Would you filter these records and copy every line that has the word "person"?

(Records from a dataset)
============

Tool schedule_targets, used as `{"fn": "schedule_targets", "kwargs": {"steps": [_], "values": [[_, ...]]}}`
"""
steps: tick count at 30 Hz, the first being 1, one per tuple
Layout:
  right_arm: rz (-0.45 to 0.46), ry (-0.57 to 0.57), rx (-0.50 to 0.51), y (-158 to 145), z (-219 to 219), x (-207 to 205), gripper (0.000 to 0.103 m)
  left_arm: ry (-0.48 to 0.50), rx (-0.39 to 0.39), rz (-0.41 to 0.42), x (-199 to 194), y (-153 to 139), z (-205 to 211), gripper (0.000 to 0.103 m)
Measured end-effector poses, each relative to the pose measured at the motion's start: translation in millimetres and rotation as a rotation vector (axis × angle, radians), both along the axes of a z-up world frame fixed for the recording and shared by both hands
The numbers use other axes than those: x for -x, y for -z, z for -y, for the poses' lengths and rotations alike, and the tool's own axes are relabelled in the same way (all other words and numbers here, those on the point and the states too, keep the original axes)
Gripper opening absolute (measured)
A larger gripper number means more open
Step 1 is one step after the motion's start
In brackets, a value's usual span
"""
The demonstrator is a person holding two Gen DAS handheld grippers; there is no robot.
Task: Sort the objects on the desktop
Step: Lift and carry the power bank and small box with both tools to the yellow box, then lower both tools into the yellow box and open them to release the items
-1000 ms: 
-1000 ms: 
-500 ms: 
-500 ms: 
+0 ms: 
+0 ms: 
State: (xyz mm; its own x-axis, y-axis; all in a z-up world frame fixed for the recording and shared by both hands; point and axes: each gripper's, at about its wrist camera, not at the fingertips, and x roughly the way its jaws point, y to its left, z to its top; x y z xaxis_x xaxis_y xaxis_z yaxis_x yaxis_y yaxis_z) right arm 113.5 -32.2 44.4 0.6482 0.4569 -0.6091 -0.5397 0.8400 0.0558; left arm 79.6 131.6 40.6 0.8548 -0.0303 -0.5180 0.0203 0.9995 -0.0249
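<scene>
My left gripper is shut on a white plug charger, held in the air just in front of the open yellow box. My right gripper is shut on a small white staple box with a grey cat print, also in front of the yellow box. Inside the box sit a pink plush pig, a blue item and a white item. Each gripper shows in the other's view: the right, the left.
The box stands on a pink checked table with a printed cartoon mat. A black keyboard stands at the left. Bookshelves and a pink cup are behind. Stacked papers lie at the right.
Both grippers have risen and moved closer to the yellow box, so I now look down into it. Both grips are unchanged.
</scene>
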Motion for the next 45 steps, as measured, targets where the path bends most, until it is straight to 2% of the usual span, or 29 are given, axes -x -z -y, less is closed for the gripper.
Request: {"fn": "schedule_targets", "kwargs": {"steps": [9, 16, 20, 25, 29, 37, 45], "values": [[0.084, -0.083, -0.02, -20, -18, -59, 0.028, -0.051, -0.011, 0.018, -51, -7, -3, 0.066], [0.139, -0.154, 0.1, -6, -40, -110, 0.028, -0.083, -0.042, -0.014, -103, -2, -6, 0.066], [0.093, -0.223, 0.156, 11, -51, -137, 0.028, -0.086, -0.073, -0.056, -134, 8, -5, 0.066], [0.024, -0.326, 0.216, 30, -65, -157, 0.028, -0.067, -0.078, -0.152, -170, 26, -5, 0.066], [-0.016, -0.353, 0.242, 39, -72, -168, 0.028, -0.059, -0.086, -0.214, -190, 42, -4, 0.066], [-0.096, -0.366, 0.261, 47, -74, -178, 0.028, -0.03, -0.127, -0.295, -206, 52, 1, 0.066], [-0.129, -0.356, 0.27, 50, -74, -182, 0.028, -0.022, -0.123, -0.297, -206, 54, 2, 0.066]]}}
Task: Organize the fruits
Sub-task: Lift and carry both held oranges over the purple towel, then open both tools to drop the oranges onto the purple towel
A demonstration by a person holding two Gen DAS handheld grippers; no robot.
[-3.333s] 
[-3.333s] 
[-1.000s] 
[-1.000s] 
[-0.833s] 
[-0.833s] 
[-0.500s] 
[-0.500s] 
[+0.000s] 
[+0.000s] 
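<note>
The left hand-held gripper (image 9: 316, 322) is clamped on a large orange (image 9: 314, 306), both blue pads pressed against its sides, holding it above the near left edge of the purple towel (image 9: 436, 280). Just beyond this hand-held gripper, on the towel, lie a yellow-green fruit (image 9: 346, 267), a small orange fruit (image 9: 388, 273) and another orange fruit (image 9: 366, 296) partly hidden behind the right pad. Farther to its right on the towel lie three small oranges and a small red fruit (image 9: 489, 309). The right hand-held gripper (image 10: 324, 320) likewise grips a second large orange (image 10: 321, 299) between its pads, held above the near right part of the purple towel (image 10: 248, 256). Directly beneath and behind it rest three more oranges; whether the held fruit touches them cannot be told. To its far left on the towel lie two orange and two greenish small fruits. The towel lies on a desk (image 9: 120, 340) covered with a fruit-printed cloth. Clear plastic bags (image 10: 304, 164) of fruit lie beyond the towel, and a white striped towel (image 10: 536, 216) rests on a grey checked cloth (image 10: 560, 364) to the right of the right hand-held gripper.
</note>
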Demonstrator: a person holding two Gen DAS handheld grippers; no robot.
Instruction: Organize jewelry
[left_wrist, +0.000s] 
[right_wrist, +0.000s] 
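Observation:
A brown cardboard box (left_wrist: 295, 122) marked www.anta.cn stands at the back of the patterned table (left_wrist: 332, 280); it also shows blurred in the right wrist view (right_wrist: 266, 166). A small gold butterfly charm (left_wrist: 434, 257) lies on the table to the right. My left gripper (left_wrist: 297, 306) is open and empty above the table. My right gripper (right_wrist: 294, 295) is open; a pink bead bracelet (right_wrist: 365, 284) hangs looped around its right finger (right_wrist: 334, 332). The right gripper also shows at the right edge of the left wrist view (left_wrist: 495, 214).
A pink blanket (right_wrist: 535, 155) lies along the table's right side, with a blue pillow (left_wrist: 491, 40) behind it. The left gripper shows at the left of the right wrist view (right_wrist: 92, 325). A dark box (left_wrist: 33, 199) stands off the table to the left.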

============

:: Task response ::
The demonstrator is a person holding two Gen DAS handheld grippers; there is no robot.
A demonstration by a person holding two Gen DAS handheld grippers; no robot.
Demonstrator: a person holding two Gen DAS handheld grippers; no robot.

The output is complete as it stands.